Innanzitutto è importante fare una premessa, con questo film siamo in zona Olimpo sia per la regia del film, sia per la materia letteraria in gioco ma soprattutto per gli interpreti e da un punto di vista formale non si può assolutamente criticare il prodotto che abbiamo davanti.
Qual è allora il problema di The Last Duel? Forse quella costante sensazione che ogni film di Ridley Scott seguente Il Gladiatore cerchi, invano, di riprendere la stessa epicità senza mai raggiungerla.
E’ come se i personaggi di questo film fossero costruiti come fotocopie di Massimo X Meridio ma sappiamo benissimo che non siamo davanti alla stessa grandezza.
Inoltre non posso non segnalare il fatto che il film è di una lentezza intollerabile per una storia che invece dovrebbe essere avvincente proprio perché stiamo parlando di un caso giudiziario. Innanzitutto mi sembra che prima di entrare nel clou della storia si rimanga troppo tempo nell’introduzione, nella fase di settaggio dei personaggi e delle loro relazioni.
Il cambio continuo dei punti di vista con delle differenze davvero labili è secondo me un altro difetto. Per gran parte del film seguiamo il punto di vista di Garrouges (Damon) e sposiamo le sue ragioni e la sua personalità, mostrata in un certo modo. Garrouges è cavaliere leale e onesto, innamorato della moglie. Arriviamo poi all’evento che scatena tutto, lo stupro, ben oltre il primo quarto di film, personalmente lo avrei fatto iniziare con questo evento. A questo punto comprendiamo che nella storia non vedremo solo il punto di vista di Garrouges ma anche quello delle altre parti in gioco: la moglie di lui e Le Gris.

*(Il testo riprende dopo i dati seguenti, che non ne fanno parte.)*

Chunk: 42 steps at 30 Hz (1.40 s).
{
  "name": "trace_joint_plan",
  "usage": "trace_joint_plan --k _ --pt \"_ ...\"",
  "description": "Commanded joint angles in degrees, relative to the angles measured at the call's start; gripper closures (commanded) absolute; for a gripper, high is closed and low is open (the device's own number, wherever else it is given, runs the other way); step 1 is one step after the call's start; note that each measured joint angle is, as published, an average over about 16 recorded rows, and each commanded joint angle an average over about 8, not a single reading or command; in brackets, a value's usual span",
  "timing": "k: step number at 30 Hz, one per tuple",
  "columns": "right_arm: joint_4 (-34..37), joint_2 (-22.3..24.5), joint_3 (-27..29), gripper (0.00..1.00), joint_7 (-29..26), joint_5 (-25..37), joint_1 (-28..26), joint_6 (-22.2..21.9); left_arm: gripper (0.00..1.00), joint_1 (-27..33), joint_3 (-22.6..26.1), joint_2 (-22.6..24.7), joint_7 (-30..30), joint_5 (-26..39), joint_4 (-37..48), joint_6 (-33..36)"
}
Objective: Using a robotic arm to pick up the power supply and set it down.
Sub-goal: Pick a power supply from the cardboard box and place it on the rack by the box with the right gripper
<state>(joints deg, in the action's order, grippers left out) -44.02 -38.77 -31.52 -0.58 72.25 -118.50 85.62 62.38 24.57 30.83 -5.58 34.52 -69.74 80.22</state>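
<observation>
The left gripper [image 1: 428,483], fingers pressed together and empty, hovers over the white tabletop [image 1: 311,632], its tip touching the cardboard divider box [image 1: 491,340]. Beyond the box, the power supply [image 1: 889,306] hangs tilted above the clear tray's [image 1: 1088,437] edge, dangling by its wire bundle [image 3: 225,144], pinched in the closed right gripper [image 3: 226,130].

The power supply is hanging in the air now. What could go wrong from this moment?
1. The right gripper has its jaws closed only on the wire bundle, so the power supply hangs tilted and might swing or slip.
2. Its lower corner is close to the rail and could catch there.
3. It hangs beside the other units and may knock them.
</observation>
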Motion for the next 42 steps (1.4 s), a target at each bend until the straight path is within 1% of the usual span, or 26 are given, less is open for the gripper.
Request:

Ecco che improvvisamente ci si presenta davanti il vero senso del film: la verità non è assoluta, cambia a seconda del punto di vista.
Così rivediamo la stessa situazione raccontata dal punto di vista degli altri due ma la cosa irritante è che le differenze sono talmente minime che sembra di assistere a un loop in cui non cambia nulla fino al momento del “duello finale” appunto.
Un altro elemento che ho trovato particolarmente fastidioso in The Last Duel è il fatto che nonostante la storia sia ambientata in Francia, nel film non vi è nulla di francese nemmeno la lingua originale. Come tutti i film di Scott, a prescindere dal luogo siamo di fronte a un’americanata su tutta la linea.
Nel cast è presente anche Ben Affleck, spesso inscindibile dal suo amico del cuore Damon, che interpreta il conte Pierre d’Alençon, il ruolo un po’ più sopra le righe che vediamo nel film. Affleck dal mio punto di vista è un ottimo regista e sceneggiatore ma dal punto di vista della recitazione è diverse spanne sotto gli altri due, Driver in primis e Damon, che come ho detto all’inizio dell’articolo sono la cosa migliore di questo film. Jodie Comer, che interpreta la moglie di Carrouges è ben centrata nel ruolo e in effetti il suo personaggio è il più interessante seppure, nonostante giochi un ruolo centrale, resta un po’ in sordina.
Quella di Marguerite de Carrouges è una figura di donna molto avanti per il periodo storico. Lei rivendica il suo diritto a denunciare la violenza subita e ad essere in qualche modo risarcita del danno. Inoltre, ricordandoci che siamo in pieno Medio Evo, periodo ameno per le donne, il fatto che lei dica di aver subito un torto è molto.
Infatti nel film questa cosa viene messa in evidenza dalla suocera di lei che le dice, come se nulla fosse, di aver subito a sua volta violenza e in più di un’occasione. Sembra che per la donna di quel periodo fosse quasi una prassi subire violenza dall’altro sesso.
Questo scorcio sulla condizione della donna è, purtroppo, appena accennato quando viene da pensare che la vera protagonista sia la donna e non i due uomini che a colpi di grugniti e virilità si contendono il primato sulla vittima. Perché alla fine è di questo che si tratta, onore maschile piuttosto che onore femminile.